━━━━━ Supplied material ━━━━━

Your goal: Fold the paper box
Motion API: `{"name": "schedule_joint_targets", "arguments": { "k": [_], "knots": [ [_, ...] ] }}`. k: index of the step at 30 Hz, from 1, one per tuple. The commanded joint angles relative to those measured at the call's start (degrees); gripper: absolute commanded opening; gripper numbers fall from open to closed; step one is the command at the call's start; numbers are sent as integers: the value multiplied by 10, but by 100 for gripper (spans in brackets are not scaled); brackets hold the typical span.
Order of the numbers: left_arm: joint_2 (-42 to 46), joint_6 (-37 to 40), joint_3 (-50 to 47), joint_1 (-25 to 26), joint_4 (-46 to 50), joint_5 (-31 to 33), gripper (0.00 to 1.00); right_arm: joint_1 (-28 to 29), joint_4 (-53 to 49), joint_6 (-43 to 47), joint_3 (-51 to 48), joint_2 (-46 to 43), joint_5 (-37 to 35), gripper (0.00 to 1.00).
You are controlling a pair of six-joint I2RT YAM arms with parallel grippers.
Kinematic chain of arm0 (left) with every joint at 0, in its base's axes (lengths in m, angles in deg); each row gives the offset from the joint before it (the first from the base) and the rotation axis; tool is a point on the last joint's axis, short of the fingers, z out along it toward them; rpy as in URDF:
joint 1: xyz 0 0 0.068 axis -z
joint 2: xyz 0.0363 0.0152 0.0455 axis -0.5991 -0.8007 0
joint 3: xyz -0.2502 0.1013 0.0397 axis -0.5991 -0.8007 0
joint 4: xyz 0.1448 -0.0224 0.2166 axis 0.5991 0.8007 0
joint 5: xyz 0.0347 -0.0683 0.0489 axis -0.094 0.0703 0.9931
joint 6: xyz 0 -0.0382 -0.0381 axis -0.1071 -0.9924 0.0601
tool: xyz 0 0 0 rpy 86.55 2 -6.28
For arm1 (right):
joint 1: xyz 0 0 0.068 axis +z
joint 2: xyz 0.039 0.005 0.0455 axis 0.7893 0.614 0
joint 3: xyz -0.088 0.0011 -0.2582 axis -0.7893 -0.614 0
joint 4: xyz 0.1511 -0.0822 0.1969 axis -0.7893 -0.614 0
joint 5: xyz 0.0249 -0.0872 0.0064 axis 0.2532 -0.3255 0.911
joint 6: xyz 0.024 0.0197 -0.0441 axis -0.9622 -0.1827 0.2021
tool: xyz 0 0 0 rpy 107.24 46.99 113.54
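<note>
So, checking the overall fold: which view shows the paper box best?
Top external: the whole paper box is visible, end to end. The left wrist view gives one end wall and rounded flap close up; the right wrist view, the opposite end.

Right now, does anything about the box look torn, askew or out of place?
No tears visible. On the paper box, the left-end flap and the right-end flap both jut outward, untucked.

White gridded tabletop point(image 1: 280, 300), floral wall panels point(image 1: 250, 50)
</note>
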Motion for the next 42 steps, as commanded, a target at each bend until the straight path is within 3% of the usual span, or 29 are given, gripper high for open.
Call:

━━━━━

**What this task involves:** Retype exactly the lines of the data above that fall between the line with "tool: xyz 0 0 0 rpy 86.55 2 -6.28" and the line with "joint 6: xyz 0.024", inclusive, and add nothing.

**Solution to the exercise:**
tool: xyz 0 0 0 rpy 86.55 2 -6.28
For arm1 (right):
joint 1: xyz 0 0 0.068 axis +z
joint 2: xyz 0.039 0.005 0.0455 axis 0.7893 0.614 0
joint 3: xyz -0.088 0.0011 -0.2582 axis -0.7893 -0.614 0
joint 4: xyz 0.1511 -0.0822 0.1969 axis -0.7893 -0.614 0
joint 5: xyz 0.0249 -0.0872 0.0064 axis 0.2532 -0.3255 0.911
joint 6: xyz 0.024 0.0197 -0.0441 axis -0.9622 -0.1827 0.2021

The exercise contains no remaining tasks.